Brent Handler (born October 21, 1969) is an American entrepreneur who works in the destination club industry. He is founder and CEO of Inspirato, a private, luxury destination club. In 2002, along with his brother Brad Handler, he founded Exclusive Resorts and served as the company's president from 2002 to 2009. He is based in Denver, Colorado.

Personal life 
Handler was born October 21, 1969 in Denver, Colorado, the son of Suzanne and Norton Handler. Norton Handler owned a series of clothing manufacturers and shared his passion for entrepreneurism and real estate with both Brent and his older brother Brad during their early years. Handler attended Thomas Jefferson High School (Denver), where he played tennis and basketball, and graduated in 1987. He earned his undergraduate business degree from the University of Colorado at Boulder in 1991.

In 1995, Handler married Kirsten Sweetman. They have three children.

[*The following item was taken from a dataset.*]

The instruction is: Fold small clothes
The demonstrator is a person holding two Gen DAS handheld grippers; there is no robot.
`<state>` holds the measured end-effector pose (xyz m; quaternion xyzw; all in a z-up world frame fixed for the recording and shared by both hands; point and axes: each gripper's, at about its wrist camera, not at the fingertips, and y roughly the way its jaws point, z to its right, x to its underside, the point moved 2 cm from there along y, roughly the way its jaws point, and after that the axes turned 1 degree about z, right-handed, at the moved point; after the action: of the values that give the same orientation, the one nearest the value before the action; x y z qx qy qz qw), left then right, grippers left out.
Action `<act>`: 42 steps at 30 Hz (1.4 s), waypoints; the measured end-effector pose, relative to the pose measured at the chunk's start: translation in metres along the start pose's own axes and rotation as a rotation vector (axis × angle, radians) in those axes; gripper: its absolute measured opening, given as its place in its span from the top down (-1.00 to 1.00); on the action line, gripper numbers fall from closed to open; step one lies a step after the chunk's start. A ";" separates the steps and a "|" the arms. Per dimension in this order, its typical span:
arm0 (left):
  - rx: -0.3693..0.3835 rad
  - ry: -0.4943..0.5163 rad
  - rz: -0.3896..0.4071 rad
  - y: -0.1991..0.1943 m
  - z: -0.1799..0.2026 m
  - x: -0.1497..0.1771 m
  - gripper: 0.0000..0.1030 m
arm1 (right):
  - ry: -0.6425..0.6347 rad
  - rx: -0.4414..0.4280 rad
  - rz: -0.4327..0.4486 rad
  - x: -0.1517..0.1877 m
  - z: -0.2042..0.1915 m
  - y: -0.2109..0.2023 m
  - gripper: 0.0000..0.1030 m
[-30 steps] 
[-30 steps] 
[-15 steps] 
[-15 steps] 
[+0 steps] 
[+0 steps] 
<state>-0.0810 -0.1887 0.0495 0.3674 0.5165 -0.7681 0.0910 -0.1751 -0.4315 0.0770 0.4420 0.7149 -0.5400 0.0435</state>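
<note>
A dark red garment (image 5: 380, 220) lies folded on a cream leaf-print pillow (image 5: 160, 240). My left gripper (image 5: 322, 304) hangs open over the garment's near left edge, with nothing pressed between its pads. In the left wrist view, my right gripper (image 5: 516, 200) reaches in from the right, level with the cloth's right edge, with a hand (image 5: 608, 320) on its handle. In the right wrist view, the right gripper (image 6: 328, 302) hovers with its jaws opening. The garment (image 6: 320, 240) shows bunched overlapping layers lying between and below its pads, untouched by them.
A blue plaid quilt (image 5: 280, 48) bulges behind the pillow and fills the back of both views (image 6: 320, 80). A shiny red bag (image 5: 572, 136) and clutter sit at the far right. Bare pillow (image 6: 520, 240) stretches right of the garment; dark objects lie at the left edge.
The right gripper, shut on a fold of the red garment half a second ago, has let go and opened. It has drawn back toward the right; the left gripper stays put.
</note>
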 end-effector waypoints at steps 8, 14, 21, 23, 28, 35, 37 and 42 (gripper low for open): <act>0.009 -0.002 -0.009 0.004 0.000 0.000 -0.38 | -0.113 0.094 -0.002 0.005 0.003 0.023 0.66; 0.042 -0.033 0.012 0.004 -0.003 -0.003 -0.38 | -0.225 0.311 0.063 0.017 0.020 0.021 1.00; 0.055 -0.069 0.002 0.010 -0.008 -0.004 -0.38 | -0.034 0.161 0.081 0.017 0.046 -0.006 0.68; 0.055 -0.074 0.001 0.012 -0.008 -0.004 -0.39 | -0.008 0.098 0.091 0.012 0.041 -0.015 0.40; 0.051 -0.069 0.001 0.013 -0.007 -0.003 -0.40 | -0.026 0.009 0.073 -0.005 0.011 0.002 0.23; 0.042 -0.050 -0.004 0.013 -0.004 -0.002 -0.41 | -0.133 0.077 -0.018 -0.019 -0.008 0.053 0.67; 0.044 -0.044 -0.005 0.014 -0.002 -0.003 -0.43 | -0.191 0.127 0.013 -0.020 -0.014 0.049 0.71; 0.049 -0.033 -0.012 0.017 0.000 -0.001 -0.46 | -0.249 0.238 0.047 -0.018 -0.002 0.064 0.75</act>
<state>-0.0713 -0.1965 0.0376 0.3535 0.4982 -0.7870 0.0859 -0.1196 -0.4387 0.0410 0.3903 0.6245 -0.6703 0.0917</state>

Brother, Brad Handler, went on to become the first in-house attorney at eBay and later joined Brent as a partner in his entrepreneurial pursuits.

Career 
Handler knew he wanted to be an entrepreneur from the age of 23 and experienced early business success at Colorado's ExecuTrain, a computer training company. As the company's second employee, he sold millions of dollars' worth of computer training classes, and performed so well the company's owner had difficulty paying his commission. He later became a co-owner of the company.

After his initial success at ExecuTrain, and the sale of the company, Handler went on to launch two businesses before finding success in the destination club industry.

Exclusive Resorts 

In 2002, along with his brother Brad and a friend, Brent Handler co-founded destination club Exclusive Resorts. He was the company's president from 2002 through 2009, a period of great innovation and growth that led to Exclusive Resorts becoming the recognized industry leader. 
In 2004, the Handlers sold majority ownership of Exclusive Resorts to businessman Steve Case. By the end of 2009, Exclusive Resorts claimed over 3,250 members, nearly 400 homes, and delivered nearly 100,000 completed vacations.  In 2006, Handler was named a finalist for the Denver Business Journal's Entrepreneur of the Year award for his success building Exclusive Resorts.

Inspirato 

In January 2011, along with his brother, Brad Handler, Martin Pucher and Brian Corbett, Brent Handler re-entered the destination club marketplace with the launch of the Denver-based destination club Inspirato. Brent Handler currently serves as the company's CEO. In a departure from the traditional destination club model, Inspirato rents rather than owns its homes, reducing the club's upfront costs and allowing for lower membership fees. Handler's innovative business model and past success in the destination club space led to significant interest from the venture capital community. The company raised $65 million from some of the world's top venture capital firms, including Kleiner Perkins Caufield & Byers and Institutional Venture Partners.  Forbes magazine named Inspirato one of "America’s Most Promising Companies" in November 2011 and Robb Report included the club in its "Best of the Best 2012" list. On May 16, 2012, 16 months after opening, Inspirato announced it had acquired nearly 2,000 club members. In October 2012, Inspirato was recognized as a “Denver Gazelle” by the Denver Office of Economic Development for its successful track record of demonstrating innovation while raising significant investment capital in today's business environment. The company has also received attention for the success of its innovative philanthropic program, Inspired Giving. Since October 2012, the company has helped raise over $2 million for nonprofit organizations, schools and hospitals across the country, including March of Dimes and National Children's Cancer Society, by providing vacation homes for auction at fundraising events.

Boards 

Handler serves as an advisory board member of the Andre Agassi Foundation for Education.